◆ **The task**:
A single number is the answer: how many lines of the data hold "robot"?

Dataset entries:
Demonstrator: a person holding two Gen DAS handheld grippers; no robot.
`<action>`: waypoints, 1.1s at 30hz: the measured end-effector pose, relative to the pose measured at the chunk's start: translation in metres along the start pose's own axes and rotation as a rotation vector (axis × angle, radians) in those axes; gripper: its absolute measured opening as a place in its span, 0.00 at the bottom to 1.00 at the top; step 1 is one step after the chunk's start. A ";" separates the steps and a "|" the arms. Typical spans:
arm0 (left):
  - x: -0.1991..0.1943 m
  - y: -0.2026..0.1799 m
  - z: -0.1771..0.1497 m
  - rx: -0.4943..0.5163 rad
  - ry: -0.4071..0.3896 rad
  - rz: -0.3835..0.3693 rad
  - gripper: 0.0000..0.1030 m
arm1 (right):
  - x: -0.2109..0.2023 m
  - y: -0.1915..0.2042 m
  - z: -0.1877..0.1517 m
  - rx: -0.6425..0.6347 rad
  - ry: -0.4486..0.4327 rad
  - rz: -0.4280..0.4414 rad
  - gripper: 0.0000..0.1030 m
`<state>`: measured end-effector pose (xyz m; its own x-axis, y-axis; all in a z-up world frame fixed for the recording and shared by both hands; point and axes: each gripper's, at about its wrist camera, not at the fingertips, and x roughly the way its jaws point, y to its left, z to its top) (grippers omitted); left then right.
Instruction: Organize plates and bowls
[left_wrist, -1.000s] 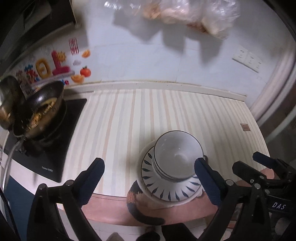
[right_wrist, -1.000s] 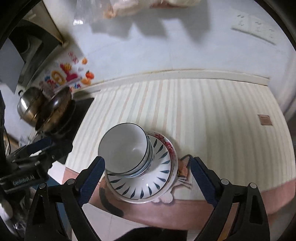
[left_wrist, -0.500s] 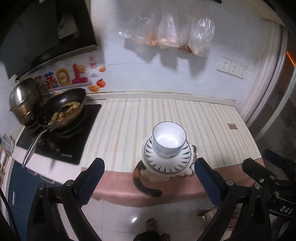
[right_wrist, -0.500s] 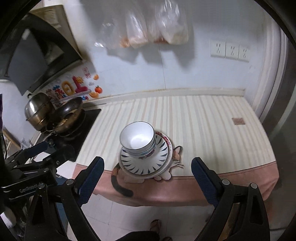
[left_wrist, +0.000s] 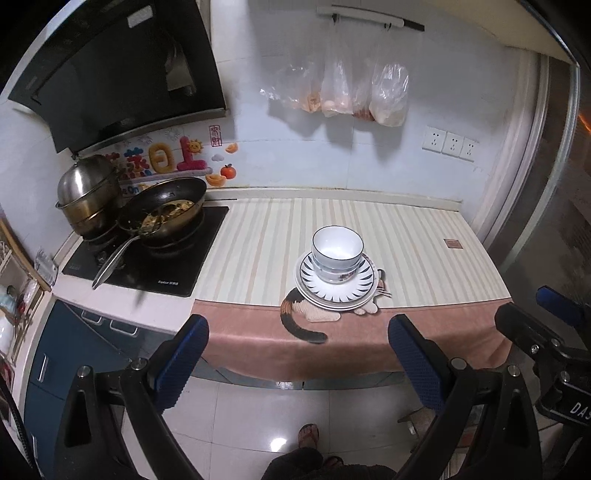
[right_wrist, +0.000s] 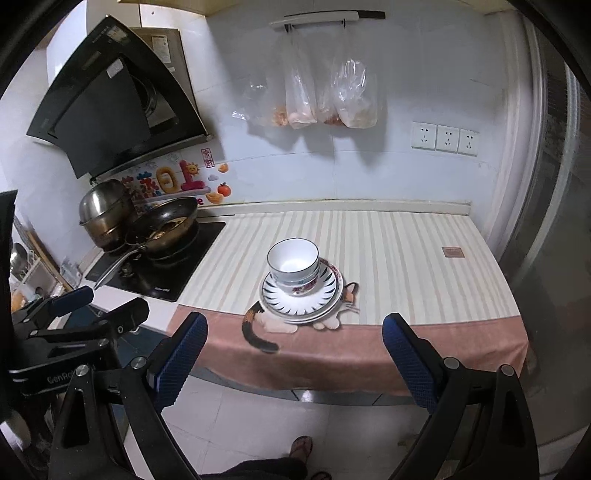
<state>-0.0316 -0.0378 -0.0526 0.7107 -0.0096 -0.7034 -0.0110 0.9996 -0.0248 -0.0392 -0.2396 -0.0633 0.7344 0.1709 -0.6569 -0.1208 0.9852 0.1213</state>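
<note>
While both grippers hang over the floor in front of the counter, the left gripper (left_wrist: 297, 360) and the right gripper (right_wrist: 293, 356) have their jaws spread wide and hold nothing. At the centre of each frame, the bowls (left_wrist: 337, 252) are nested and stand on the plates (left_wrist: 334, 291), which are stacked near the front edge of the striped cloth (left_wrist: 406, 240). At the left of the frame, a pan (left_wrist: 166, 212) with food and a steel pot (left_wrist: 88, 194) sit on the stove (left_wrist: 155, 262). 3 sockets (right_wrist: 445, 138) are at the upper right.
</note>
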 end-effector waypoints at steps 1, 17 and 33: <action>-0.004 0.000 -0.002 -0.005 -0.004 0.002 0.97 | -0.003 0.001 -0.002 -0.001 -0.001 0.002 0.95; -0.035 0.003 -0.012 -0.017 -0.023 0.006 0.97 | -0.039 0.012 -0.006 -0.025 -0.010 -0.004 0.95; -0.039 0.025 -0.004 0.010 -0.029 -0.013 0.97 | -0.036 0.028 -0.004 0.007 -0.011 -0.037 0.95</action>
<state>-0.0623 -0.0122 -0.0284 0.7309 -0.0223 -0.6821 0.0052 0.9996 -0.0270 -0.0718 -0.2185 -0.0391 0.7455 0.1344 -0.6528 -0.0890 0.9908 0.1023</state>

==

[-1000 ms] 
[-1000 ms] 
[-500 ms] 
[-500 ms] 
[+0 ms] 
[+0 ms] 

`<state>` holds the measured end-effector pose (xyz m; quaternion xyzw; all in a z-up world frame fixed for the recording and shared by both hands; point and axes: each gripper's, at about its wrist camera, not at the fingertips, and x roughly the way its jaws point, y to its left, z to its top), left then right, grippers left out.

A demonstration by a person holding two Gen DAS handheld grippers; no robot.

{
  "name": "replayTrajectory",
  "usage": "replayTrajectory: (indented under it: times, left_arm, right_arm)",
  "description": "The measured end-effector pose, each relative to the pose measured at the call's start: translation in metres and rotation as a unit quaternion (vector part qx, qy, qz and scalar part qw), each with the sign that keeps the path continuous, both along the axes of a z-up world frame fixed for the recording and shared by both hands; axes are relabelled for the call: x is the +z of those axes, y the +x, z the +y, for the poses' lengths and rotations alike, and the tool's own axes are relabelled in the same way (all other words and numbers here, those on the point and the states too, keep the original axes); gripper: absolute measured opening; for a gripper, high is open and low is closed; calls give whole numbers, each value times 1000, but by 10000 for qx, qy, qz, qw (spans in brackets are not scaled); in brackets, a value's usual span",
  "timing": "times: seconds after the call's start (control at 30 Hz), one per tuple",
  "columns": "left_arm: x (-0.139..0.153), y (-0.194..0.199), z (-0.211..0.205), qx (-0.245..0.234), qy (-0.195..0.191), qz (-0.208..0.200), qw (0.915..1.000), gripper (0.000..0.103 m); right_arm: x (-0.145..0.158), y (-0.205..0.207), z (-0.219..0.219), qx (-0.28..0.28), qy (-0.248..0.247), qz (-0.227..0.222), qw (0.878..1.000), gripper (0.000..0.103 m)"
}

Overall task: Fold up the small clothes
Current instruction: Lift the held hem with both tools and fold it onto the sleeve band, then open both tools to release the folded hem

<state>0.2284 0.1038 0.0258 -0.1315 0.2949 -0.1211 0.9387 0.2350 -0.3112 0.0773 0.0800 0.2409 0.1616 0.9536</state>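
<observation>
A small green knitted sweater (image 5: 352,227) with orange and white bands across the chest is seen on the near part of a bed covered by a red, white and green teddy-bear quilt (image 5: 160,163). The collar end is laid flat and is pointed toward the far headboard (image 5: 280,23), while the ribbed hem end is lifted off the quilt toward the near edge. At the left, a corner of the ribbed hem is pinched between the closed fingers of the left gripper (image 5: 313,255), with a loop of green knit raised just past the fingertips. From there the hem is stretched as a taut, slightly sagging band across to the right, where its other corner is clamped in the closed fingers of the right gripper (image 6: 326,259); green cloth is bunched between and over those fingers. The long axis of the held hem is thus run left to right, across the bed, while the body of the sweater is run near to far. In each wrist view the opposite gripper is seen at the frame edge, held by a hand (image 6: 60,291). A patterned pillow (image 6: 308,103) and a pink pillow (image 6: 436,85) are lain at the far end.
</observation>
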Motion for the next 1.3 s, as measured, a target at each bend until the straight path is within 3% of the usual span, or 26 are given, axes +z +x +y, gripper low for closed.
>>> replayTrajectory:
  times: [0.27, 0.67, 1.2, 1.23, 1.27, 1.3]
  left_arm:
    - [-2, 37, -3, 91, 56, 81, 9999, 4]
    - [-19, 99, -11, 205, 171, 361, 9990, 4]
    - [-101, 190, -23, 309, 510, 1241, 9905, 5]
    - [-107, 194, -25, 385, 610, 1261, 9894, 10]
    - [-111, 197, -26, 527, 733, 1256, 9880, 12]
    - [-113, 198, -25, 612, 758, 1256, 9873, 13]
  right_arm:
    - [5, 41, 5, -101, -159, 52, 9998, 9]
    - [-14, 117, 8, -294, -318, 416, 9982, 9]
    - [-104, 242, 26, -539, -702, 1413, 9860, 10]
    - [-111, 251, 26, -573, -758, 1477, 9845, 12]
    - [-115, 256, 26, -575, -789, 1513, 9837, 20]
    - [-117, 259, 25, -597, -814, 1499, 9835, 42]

◆ **Exercise response**:
2